WHAT TO PRODUCE :: Everything from the line with "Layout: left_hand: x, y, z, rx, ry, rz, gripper" to the line with "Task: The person" in the listing below, both lines included, needs to be copied exactly, apart from the pictures.

DATA BELOW ::

▬▬▬

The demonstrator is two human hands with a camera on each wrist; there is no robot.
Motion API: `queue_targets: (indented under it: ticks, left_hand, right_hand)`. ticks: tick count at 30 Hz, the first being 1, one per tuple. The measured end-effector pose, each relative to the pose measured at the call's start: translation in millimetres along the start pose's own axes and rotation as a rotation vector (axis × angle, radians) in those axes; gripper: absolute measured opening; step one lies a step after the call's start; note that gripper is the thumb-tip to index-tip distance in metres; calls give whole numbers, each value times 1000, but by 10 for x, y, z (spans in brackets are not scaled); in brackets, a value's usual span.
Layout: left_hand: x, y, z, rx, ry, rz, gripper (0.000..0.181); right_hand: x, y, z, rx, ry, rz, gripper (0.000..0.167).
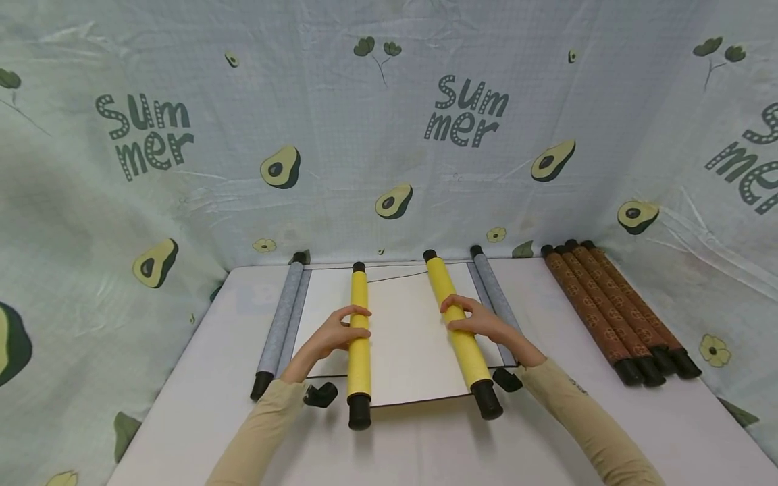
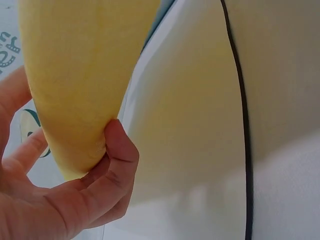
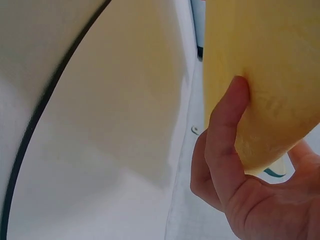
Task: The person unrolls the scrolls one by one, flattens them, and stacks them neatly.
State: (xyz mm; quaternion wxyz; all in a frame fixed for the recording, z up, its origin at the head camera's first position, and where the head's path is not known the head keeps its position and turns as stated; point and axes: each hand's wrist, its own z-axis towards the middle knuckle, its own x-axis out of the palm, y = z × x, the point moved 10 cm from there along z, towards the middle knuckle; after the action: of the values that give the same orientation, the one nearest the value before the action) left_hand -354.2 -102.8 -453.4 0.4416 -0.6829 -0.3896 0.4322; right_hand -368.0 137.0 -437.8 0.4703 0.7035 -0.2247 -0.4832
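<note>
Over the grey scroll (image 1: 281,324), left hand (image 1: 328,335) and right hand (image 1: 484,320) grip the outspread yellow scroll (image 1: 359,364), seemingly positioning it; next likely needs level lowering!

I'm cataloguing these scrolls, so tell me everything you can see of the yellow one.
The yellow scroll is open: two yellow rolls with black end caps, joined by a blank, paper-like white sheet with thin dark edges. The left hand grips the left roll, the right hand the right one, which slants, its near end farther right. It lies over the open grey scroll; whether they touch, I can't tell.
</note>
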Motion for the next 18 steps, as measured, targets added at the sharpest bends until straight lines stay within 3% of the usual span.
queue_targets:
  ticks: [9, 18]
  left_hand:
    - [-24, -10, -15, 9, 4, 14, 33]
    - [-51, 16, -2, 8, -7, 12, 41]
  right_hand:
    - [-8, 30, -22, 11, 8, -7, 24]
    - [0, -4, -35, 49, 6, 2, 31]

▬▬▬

EXERCISE RESULT ::
Layout: left_hand: x, y, z, rx, ry, rz, gripper (0.000..0.181); right_hand: x, y, z, rx, ry, rz, gripper (0.000..0.167).
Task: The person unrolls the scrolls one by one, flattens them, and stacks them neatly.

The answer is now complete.